This gave Burckl pause. He said grumblingly, ‘Until six or seven years ago there were plenty of Jews at Farben. High up, too. Excellent men. Notably diligent.’

‘Saboteurs. Either that or stealing patents and selling them to the Americans. It’s well known. It’s documented.’

From the yard came a series of screams — unusually piercing and prolonged.

‘“Documented”. Where? At the Ahnenerbe? You’re boring me, Mr Thomsen.’

‘You’re disconcerting me, Mr Burckl. You’re flying in the face of one of the cornerstones of Party policy.’

‘Produktive Vernichtung,’ said Burckl with cold resignation. ‘But Vernichtung isn’t produktiv, Mr Thomsen.’ He turned his head sideways. ‘I’m a businessman. I understand that here we have a people that it is opportune to exploit. How to do it ergonomically, that’s the thing. Anyway. I won’t be needing your Uncle Martin. We’ve got another route to the Chancellery.’

‘Oh?’

‘Not the Reichsleiter, not the Reichsmarschall, not the Reichsfuhrer. The Reichskanzler himself wants a meeting with an IG delegation — on quite another topic.’

‘And what’s that?’

‘Weaponised poison gas. Mr Thomsen, I’m going to go ahead with my reforms, inasmuch as I can without your support.’ He held my eye. ‘You know, with the Jews I’ve never seen what all the fuss is about. In Berlin, half the time, I couldn’t even tell a Jew from an Aryan. I’m not proud of saying this, but I was personally quite relieved when they brought in the Star. Otherwise how can you tell?… Go on, delate me. Have me burnt at the stake for heresy. No. No, certainly not. I’ve never seen one good reason for all this fuss about the Jews.’

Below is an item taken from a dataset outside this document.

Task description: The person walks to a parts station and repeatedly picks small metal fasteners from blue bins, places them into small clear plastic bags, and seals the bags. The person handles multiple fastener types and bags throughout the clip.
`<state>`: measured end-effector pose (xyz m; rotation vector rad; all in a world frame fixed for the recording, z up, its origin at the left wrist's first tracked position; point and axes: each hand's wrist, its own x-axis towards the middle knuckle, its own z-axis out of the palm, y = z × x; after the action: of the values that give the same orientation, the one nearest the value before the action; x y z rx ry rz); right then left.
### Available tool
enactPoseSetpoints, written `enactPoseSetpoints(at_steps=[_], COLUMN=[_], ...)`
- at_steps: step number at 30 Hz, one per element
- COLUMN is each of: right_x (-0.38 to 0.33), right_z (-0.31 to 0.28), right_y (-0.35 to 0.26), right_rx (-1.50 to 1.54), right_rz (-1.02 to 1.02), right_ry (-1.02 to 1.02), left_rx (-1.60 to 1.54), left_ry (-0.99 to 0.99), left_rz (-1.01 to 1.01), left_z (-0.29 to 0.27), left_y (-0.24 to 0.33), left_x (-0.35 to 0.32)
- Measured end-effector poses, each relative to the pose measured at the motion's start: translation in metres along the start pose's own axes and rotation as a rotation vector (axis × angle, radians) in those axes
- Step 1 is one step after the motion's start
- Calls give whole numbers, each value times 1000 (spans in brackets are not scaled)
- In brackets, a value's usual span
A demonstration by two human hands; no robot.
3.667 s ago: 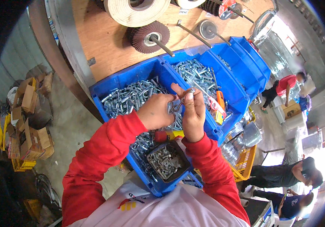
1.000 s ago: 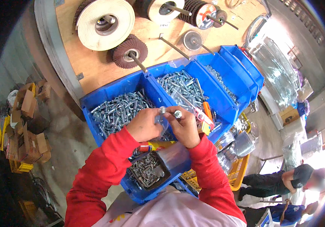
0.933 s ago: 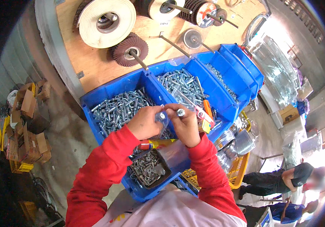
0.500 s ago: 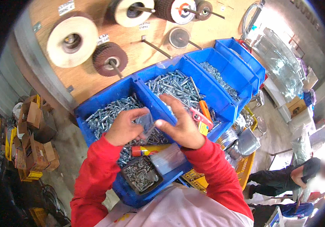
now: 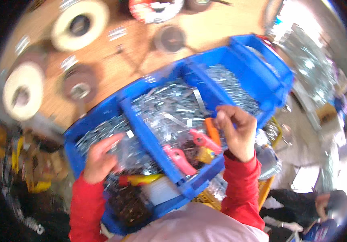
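Nearest me, a dark box of small hardware (image 5: 131,207) sits at the lower left of the frame, a yellow-and-red can (image 5: 143,179) just beyond it. My left hand (image 5: 99,158), left of centre, curves with thumb and forefinger apart; the clear plastic bag (image 5: 129,153) is at their tips over the left bin, though blur hides how firmly I have it. My right hand (image 5: 239,128), right of centre, curls its fingers in by the orange-handled screwdriver (image 5: 212,131); I can't tell whether they pinch anything. The bag is out, but I can't make out its contents, so I can't judge how much is done. Plenty of loose bolts (image 5: 159,107) remain in the middle blue bin (image 5: 173,74), with smaller fasteners (image 5: 232,84) farther off, upper right.
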<state>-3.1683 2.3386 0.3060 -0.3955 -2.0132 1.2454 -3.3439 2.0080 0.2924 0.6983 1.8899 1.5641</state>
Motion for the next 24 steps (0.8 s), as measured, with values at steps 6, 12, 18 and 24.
enactPoseSetpoints(at_steps=[6, 12, 18, 24], right_x=[121, 118, 104, 97], right_z=[-156, -144, -89, -86], right_y=[145, 298, 297, 267], right_rx=[-690, -894, -924, -1052], right_rz=[81, 178, 20, 127], right_ry=[231, -329, -401, -411], left_rx=[103, 131, 99, 71], left_ry=[28, 18, 36, 25], left_rz=[-26, -18, -91, -73], left_z=[-7, -10, -8, -10], left_y=[-13, -30, -31, -30], left_x=[14, 21, 19, 17])
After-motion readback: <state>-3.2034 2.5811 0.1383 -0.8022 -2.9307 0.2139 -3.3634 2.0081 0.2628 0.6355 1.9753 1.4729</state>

On Friday, as I walked from the Old Town to Kat Zet I, I found I wasn’t being followed; so I turned east and made the trek to the Summer Huts, without the least expectation that I would have company there. Swift and sticky rain, thin and cold, and smoke-soiled low-hanging clouds; the playground deserted, the sodden chalets all shuttered up. Everything answered to my mood, and to my hopes of Hannah. I pressed on through the sand and the scrub.

‘Well it’s all off now,’ Boris had said the night before. ‘Golo, I’d’ve liked nothing better than to see you put the horns on the Old Boozer. But it was always stupidly dangerous.’

And this from a colonel of the Waffen-SS (with three Iron Crosses) and a wild philanderer, who adored all danger… I said,

‘It’s good about the pyjama bottoms, isn’t it.’

‘Yes. Very. Here’s a husband who tries it on with his wife and gets smashed in the face. And then falls over with his cock out in the garden. But that makes it all worse, Golo. Even murkier. The brew’s too thick.’

‘Maybe just once in the Hotel Zotar. I went down there and it’s not that dirty and there’s only one—’

‘Don’t be a moron, Golo. Listen. All the things that are laughable about the Old Boozer — they make him more of a menace, not less. And he has the powers.’

One did not make such an enemy in the concentrationary universe, where the pressure of death was everywhere; all Doll would need to do was nudge it in the direction he chose.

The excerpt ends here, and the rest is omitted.